Your reply should hold only the lines from the records below where "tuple" occurs.

• • • • • • •

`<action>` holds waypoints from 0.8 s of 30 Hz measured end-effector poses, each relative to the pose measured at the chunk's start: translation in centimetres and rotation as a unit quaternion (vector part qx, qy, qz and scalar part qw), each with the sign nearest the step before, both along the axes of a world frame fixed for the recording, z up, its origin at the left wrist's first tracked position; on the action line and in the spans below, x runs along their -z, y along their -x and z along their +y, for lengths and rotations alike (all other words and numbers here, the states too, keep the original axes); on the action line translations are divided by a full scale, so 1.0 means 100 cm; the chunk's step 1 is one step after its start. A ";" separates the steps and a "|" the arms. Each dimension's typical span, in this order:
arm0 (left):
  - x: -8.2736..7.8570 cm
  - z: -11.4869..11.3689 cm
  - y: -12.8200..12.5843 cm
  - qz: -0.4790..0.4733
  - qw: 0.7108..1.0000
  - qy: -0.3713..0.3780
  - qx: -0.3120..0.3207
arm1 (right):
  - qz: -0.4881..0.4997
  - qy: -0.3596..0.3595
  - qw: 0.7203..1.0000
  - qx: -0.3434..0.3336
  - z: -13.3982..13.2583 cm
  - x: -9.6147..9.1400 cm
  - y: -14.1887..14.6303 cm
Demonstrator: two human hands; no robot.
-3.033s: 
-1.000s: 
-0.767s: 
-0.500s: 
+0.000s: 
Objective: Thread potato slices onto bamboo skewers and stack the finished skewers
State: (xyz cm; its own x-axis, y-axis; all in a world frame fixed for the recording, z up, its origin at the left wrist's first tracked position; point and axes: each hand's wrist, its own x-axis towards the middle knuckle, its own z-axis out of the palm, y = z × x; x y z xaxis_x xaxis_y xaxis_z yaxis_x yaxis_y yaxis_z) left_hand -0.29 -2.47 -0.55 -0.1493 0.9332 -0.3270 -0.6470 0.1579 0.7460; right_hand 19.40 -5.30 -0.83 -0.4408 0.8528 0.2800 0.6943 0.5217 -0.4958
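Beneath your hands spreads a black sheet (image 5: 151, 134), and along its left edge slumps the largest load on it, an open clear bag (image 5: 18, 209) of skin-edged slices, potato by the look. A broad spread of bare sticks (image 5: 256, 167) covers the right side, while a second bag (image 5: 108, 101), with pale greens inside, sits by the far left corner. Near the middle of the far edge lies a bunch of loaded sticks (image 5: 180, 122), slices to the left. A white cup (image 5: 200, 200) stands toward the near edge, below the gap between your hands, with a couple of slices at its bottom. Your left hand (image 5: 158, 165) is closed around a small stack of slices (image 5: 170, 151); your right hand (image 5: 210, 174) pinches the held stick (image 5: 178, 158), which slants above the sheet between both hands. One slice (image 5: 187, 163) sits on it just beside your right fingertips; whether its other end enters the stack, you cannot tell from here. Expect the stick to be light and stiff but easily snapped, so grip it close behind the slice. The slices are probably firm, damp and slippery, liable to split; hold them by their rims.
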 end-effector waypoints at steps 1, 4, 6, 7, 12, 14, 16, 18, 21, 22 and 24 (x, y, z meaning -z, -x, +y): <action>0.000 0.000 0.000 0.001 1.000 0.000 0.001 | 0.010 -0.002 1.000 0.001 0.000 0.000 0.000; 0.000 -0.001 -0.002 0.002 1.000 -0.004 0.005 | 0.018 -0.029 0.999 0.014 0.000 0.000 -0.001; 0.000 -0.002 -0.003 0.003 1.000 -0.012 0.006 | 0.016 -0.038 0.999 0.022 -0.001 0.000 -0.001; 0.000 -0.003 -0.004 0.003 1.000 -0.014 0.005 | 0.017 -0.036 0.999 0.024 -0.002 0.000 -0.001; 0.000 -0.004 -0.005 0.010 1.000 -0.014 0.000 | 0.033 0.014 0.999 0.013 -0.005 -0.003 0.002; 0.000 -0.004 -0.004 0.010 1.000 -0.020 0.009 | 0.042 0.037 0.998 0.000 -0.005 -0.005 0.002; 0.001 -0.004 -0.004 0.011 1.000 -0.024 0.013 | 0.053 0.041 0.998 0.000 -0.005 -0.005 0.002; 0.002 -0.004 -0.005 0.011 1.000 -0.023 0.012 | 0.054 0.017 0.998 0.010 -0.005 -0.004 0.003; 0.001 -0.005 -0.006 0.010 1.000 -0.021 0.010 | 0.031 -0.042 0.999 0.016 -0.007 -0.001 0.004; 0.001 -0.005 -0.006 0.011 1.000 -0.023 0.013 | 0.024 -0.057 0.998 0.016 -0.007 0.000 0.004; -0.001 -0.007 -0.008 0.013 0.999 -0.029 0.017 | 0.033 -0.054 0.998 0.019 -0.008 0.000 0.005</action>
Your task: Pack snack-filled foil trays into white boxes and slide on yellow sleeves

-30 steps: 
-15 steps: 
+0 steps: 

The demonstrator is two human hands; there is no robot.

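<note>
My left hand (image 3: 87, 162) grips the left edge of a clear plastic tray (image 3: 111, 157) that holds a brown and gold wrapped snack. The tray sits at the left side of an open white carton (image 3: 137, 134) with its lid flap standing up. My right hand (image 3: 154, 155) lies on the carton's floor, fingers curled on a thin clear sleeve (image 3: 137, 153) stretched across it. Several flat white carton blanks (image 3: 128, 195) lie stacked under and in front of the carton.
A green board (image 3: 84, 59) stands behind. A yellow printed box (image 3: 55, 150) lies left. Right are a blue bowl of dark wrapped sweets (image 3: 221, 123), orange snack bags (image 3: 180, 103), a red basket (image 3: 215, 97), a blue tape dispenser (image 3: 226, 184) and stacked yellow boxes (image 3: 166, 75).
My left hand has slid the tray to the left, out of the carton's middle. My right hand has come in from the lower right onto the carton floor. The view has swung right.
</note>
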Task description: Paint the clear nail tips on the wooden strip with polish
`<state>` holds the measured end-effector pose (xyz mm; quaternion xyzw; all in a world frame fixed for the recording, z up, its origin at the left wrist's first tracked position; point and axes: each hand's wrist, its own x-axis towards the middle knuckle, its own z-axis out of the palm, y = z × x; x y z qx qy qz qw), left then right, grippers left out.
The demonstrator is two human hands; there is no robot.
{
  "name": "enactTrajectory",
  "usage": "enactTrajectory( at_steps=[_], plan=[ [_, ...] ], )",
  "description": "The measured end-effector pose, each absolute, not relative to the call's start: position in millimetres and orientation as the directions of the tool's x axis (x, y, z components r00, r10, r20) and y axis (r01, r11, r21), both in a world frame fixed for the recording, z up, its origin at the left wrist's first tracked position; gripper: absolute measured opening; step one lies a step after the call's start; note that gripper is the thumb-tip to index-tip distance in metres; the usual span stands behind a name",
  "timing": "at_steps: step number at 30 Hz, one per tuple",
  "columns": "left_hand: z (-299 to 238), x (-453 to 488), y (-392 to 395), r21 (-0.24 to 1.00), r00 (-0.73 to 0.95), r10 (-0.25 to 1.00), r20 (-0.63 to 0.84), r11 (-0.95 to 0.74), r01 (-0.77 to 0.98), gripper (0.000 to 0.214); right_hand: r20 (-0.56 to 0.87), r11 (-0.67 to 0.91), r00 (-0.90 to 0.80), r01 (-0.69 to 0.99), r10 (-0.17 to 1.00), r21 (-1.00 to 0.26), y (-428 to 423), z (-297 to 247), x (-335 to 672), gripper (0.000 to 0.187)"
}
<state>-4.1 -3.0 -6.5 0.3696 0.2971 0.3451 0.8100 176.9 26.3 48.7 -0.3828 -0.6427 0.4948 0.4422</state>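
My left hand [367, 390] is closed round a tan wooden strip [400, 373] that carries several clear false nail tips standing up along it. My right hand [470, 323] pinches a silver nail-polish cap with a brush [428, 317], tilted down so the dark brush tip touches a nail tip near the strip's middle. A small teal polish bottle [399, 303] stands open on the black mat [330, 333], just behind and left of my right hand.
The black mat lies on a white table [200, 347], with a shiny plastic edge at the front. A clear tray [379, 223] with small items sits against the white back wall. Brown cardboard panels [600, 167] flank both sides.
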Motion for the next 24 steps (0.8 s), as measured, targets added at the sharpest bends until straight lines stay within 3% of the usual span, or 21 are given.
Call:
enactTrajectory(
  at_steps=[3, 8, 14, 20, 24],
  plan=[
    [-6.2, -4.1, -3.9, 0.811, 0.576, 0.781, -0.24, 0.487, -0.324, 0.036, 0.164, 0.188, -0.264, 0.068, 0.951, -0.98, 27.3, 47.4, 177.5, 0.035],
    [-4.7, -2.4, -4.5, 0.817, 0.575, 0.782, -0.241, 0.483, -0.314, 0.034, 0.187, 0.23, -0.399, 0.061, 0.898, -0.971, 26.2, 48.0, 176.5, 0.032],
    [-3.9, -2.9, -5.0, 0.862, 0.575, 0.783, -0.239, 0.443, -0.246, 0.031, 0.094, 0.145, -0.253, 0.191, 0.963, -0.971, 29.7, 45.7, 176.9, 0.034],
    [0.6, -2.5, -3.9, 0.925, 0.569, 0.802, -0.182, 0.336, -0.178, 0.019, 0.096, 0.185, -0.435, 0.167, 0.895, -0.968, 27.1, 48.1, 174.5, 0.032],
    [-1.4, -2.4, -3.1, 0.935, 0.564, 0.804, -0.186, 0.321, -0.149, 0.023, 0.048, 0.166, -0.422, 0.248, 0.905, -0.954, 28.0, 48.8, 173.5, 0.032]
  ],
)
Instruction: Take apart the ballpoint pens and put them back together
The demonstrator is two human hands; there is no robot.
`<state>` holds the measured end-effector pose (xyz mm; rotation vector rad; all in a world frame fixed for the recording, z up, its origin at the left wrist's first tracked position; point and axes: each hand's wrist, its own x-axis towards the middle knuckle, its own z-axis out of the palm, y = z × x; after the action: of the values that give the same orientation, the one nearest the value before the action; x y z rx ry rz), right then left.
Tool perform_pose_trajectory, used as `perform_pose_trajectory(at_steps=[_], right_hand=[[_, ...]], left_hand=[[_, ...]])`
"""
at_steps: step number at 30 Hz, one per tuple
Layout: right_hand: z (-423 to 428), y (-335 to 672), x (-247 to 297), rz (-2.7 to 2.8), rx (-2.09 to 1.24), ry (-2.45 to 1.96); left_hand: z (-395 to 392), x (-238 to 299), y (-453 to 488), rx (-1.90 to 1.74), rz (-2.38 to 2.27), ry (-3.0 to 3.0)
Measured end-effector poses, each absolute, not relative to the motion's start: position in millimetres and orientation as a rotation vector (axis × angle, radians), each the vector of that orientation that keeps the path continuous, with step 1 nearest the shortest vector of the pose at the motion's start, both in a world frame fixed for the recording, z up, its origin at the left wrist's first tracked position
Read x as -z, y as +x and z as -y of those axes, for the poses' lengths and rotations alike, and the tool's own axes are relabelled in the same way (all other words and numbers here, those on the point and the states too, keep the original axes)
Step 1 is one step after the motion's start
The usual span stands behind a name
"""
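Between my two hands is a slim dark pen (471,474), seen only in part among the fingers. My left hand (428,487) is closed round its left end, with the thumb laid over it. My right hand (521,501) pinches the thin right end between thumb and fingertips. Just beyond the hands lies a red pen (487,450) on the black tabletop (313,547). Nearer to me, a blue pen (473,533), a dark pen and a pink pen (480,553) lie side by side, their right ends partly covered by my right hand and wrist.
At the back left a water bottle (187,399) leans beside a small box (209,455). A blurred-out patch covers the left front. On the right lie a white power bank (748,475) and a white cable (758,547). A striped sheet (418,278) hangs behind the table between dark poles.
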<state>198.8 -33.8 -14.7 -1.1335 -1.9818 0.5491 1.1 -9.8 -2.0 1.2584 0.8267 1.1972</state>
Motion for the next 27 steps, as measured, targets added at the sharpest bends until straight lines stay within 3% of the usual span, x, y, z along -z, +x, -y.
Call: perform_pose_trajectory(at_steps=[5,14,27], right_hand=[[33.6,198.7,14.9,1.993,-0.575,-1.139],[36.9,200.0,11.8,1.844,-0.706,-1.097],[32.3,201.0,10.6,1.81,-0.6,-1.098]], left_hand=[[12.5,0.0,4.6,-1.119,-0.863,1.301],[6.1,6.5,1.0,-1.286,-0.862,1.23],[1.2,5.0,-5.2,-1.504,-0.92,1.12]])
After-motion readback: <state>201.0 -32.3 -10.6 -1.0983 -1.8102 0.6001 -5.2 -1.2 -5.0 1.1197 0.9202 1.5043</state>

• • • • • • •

▸ Output below:
  "timing": "at_steps: step number at 30 Hz, one per tuple",
at_steps: step number at 30 Hz, one per tuple

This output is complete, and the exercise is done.